**DIRECTIONS**
Set down, please, exactly the lines below that run from the line with "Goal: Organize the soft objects" to the line with "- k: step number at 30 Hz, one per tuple", both lines included.

**SUPPLIED RECORDS**
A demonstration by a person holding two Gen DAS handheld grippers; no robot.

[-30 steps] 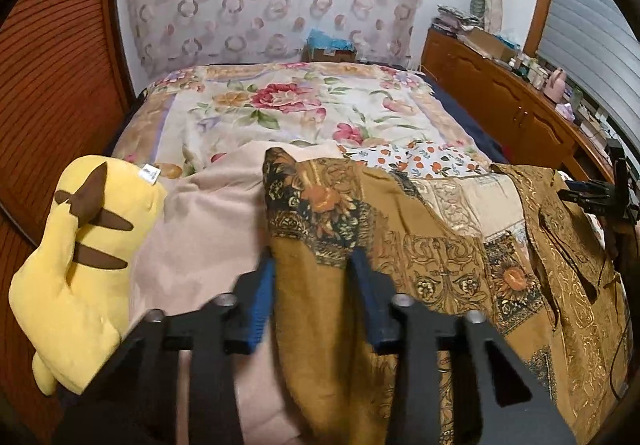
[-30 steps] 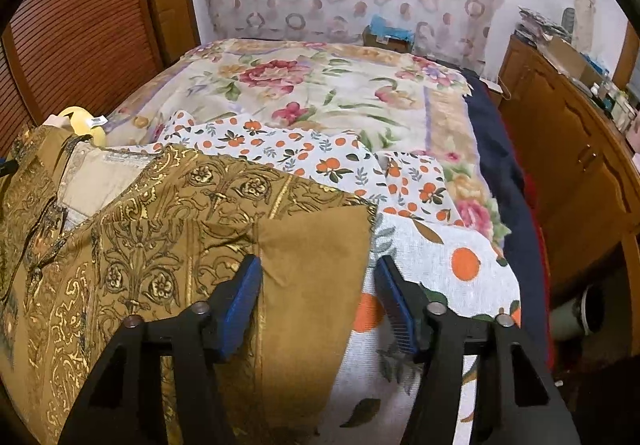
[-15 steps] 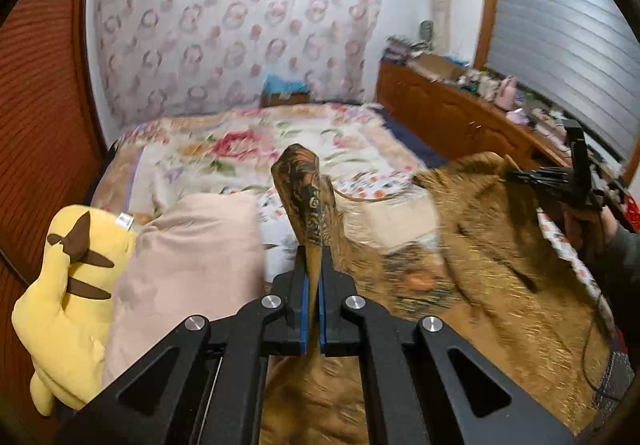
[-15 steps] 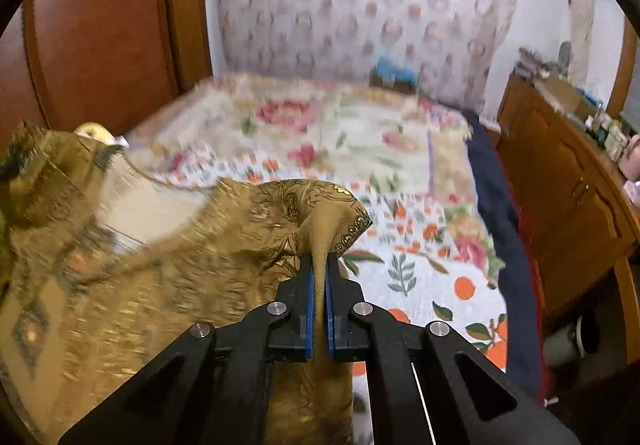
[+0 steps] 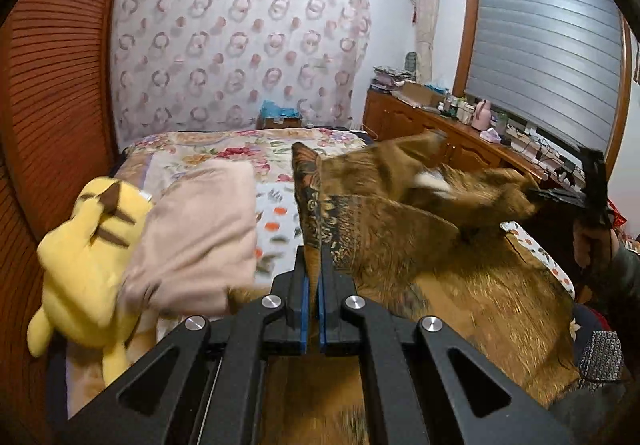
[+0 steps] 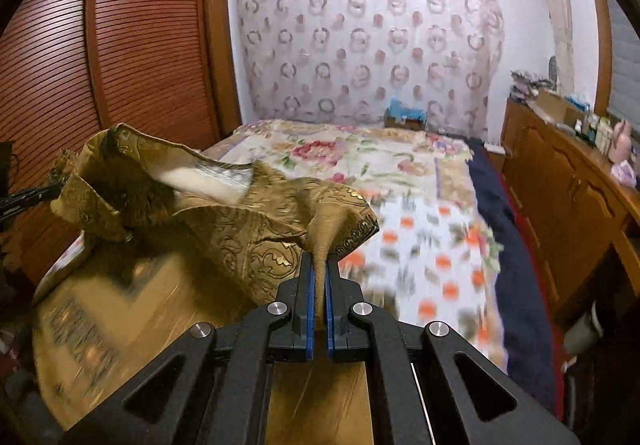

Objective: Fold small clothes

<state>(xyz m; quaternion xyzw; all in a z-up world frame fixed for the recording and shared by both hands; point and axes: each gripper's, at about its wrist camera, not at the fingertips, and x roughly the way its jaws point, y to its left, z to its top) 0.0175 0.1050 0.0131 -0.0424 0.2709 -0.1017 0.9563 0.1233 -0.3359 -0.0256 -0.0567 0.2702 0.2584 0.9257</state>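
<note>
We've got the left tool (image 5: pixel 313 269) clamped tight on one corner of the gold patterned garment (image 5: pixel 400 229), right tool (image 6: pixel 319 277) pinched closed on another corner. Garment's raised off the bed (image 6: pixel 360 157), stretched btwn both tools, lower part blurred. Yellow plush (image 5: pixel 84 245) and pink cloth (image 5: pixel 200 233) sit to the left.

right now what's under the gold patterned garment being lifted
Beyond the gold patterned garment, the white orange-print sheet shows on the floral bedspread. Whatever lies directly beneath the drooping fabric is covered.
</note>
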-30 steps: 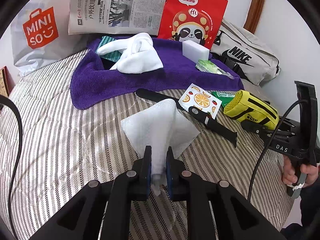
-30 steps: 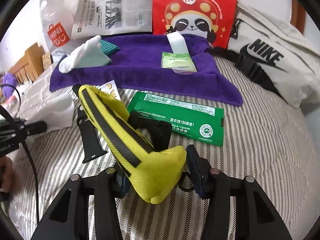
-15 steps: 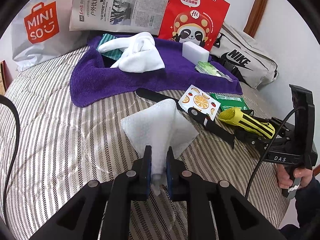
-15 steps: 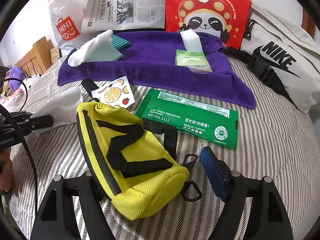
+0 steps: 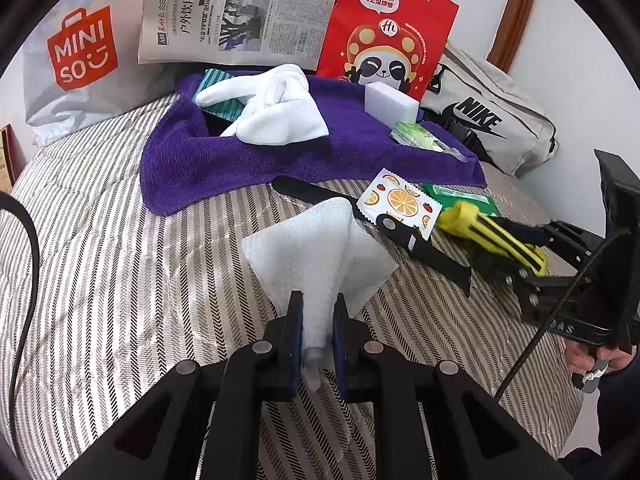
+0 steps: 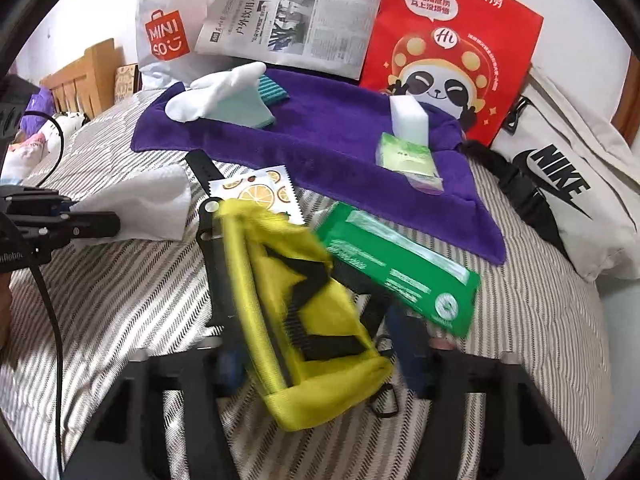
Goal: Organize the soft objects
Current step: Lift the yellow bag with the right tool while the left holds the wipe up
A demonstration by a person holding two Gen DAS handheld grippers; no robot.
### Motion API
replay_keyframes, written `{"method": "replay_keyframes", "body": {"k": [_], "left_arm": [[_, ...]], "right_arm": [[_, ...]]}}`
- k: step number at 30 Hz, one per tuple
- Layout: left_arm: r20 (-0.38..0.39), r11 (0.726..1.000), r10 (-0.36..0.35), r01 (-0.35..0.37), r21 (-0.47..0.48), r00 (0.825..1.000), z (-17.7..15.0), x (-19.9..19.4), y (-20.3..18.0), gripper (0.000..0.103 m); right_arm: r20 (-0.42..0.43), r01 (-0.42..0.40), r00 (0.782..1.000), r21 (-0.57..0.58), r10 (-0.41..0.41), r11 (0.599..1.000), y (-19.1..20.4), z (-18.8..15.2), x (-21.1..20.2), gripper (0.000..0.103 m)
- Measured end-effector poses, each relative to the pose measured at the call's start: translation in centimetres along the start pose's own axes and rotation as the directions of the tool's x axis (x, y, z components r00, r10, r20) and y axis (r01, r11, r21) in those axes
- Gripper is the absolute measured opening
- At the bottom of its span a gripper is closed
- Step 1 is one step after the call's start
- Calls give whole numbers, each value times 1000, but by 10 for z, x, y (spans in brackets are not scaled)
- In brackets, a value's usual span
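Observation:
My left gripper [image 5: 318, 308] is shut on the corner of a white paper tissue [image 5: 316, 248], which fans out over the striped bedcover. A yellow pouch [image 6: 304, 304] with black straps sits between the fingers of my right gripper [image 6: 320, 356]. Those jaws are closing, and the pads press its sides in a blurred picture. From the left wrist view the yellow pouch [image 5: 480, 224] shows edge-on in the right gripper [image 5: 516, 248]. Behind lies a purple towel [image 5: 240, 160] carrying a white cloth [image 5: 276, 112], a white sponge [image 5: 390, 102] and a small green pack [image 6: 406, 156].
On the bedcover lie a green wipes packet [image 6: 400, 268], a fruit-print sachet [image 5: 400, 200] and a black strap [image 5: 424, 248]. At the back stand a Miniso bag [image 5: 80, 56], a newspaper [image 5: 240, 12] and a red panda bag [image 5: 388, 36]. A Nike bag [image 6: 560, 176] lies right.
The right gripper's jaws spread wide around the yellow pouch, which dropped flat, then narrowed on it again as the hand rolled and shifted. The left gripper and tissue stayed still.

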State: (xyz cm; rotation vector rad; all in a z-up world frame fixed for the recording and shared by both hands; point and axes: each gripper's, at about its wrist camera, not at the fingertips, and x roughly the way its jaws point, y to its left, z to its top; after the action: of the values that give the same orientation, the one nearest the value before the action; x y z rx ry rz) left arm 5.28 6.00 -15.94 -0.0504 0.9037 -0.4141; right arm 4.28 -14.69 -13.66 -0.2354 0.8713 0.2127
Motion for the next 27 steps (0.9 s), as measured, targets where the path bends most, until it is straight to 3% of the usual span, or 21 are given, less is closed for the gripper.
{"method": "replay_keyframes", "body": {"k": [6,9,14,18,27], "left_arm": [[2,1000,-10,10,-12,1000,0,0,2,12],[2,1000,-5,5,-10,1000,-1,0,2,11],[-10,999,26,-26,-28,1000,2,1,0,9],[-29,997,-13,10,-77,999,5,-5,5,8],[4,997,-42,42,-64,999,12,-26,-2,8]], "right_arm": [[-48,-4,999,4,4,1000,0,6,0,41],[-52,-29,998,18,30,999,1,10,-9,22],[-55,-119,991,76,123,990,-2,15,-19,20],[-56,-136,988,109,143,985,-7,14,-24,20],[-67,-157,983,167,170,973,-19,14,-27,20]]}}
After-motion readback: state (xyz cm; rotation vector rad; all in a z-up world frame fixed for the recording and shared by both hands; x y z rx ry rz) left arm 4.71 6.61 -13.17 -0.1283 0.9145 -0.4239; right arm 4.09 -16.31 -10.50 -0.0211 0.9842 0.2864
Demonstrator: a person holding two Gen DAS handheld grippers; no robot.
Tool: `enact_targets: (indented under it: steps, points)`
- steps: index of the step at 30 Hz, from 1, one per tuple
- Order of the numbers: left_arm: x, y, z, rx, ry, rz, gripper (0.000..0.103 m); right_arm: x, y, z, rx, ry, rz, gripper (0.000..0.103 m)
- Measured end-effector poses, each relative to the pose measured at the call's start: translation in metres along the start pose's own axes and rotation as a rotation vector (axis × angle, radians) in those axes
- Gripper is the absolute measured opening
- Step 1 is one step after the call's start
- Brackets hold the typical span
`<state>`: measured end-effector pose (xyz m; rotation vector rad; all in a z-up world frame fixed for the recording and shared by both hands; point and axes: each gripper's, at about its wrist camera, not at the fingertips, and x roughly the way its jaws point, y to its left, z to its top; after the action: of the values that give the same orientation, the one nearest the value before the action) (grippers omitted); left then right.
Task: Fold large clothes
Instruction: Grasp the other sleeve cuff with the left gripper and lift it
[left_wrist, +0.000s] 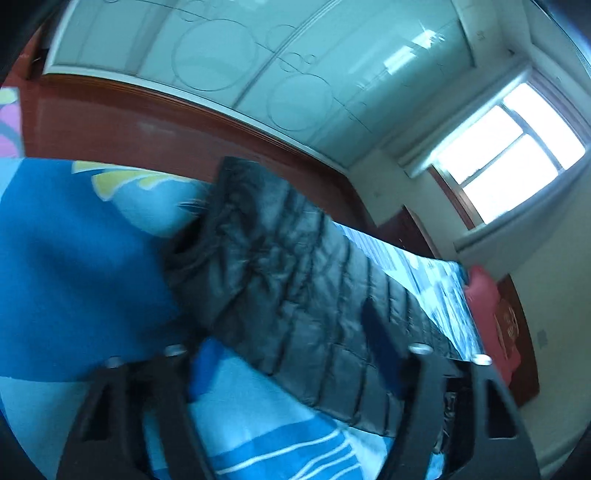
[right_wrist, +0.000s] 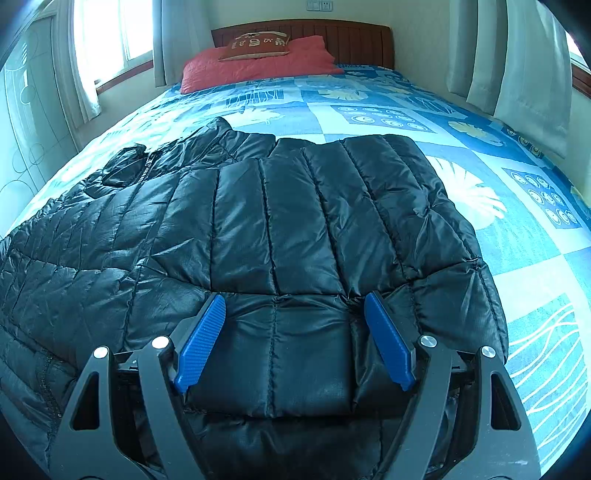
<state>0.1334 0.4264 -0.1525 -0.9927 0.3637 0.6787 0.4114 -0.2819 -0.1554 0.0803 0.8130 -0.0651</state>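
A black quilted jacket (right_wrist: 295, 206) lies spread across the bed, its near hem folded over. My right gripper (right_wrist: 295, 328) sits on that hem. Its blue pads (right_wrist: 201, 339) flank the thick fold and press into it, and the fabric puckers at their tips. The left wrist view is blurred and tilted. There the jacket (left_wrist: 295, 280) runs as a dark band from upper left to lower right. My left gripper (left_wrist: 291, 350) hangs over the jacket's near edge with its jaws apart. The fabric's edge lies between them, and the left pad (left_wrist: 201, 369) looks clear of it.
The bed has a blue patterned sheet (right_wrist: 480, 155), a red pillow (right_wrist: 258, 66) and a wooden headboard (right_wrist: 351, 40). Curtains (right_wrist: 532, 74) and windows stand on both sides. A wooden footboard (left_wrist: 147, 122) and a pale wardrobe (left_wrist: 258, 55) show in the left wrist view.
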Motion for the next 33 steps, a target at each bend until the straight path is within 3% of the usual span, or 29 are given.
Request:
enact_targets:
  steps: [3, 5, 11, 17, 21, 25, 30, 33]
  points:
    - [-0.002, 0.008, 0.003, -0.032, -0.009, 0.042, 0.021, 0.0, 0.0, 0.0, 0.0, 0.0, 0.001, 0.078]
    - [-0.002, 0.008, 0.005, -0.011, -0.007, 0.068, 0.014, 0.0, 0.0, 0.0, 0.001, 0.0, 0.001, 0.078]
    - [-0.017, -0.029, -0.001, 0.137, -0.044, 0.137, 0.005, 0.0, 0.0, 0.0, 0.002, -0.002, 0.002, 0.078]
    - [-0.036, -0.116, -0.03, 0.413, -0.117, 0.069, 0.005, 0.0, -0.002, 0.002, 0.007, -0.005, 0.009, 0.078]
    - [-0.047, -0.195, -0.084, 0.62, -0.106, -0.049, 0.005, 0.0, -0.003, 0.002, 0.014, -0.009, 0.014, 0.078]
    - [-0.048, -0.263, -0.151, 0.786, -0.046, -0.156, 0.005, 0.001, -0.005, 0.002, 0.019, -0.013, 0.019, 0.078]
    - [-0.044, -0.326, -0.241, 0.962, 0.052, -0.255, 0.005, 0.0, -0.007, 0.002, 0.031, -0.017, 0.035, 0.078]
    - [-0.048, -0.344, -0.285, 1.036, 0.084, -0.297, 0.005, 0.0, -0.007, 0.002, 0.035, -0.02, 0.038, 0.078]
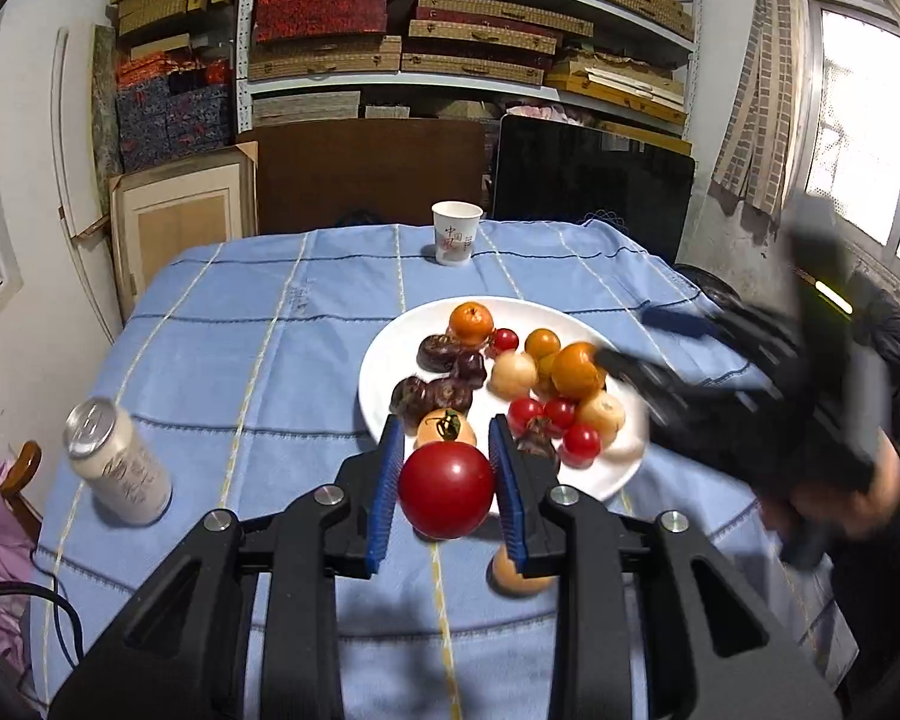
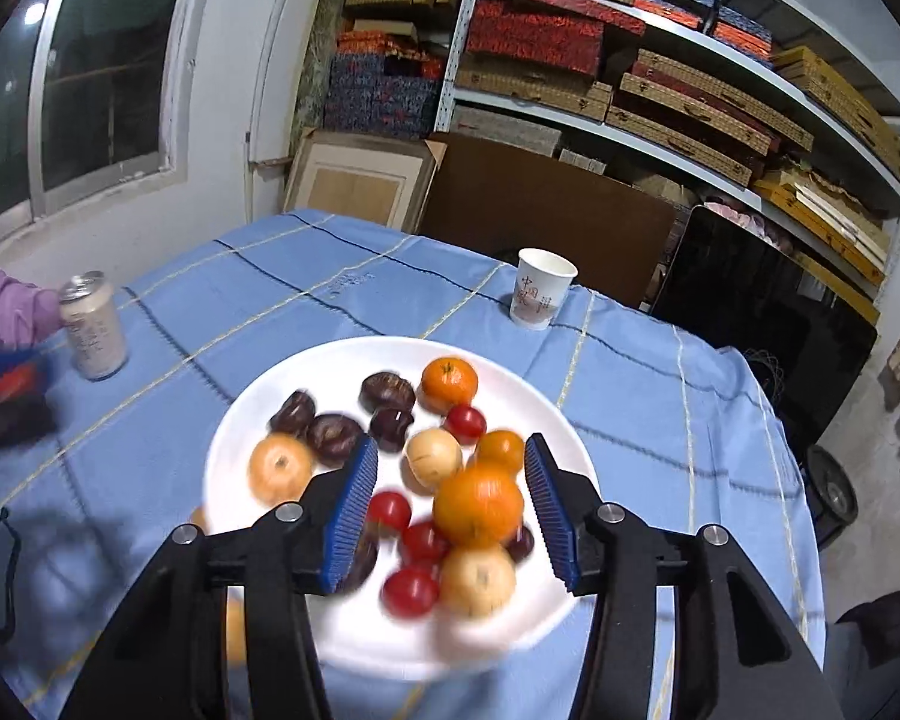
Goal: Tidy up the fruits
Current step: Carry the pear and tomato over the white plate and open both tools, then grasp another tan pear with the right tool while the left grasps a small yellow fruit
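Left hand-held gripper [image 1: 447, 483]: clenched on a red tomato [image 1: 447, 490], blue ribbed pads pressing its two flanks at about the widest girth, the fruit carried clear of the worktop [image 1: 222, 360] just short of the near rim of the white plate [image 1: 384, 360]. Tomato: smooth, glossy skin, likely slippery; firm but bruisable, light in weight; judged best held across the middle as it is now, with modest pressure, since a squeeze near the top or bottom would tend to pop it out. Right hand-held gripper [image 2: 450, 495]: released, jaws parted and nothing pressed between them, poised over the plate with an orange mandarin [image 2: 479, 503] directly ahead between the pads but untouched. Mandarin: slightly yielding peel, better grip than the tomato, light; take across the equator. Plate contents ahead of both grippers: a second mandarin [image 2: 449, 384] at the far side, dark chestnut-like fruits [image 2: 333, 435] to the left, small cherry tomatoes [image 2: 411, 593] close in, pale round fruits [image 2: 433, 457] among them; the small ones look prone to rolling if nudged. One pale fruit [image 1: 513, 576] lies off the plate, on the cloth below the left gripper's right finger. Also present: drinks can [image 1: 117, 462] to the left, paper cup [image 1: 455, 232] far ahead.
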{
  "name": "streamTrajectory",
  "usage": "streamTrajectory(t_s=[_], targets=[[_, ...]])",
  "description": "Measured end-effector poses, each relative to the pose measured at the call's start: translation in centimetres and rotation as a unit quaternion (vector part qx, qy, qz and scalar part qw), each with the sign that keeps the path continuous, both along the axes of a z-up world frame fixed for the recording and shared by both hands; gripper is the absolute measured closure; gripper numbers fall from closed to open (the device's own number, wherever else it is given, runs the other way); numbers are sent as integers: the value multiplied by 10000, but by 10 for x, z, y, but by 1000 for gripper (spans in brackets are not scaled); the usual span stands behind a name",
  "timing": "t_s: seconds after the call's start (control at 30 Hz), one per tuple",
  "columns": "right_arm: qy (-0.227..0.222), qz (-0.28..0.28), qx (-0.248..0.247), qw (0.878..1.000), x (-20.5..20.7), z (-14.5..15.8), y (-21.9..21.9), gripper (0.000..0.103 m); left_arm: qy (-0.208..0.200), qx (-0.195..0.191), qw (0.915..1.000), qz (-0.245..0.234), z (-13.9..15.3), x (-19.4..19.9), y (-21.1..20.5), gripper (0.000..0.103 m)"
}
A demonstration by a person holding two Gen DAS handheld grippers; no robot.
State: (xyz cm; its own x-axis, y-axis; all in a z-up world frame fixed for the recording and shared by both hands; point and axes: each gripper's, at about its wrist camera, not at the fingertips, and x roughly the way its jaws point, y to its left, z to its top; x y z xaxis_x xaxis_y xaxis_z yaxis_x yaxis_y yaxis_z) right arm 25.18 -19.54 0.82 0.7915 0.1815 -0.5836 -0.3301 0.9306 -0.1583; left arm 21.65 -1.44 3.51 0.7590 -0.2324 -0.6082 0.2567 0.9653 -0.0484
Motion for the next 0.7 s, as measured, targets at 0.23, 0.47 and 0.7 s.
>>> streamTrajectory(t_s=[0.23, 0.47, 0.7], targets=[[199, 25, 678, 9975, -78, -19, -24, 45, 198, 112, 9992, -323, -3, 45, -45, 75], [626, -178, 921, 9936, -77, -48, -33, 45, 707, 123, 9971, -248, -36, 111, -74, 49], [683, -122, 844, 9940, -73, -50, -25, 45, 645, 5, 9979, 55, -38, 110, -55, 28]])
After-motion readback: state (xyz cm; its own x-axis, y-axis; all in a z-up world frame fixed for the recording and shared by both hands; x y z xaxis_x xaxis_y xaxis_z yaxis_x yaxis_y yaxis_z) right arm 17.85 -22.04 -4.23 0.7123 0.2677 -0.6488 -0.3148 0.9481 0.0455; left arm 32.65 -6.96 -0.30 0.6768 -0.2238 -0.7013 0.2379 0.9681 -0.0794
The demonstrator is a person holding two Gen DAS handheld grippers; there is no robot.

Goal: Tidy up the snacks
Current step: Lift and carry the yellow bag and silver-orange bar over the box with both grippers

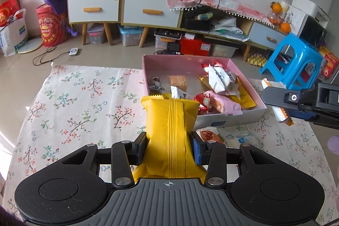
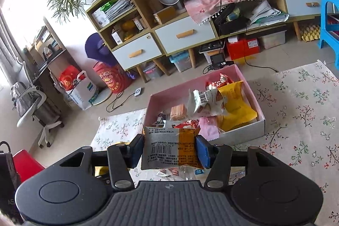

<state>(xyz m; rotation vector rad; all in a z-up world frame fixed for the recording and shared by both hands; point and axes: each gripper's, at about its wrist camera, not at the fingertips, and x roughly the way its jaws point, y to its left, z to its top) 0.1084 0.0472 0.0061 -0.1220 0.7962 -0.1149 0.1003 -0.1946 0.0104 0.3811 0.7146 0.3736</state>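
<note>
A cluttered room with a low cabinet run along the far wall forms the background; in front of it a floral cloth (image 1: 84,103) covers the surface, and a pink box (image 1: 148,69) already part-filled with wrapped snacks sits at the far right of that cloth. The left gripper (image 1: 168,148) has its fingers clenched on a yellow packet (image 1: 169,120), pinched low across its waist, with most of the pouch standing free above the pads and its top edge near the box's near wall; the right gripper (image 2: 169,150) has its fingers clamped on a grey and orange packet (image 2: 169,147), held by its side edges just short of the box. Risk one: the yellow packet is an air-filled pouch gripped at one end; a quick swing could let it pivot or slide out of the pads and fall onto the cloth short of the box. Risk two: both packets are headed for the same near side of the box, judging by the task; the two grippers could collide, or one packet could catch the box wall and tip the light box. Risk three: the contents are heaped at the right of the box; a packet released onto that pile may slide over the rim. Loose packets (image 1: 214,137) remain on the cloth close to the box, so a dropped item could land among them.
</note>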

**WRITTEN REPLY**
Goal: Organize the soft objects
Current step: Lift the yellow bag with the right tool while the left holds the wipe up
A demonstration by a person holding two Gen DAS handheld grippers; no robot.
### Motion API
replay_keyframes, written `{"method": "replay_keyframes", "body": {"k": [_], "left_arm": [[_, ...]], "right_arm": [[_, ...]]}}`
- k: step number at 30 Hz, one per tuple

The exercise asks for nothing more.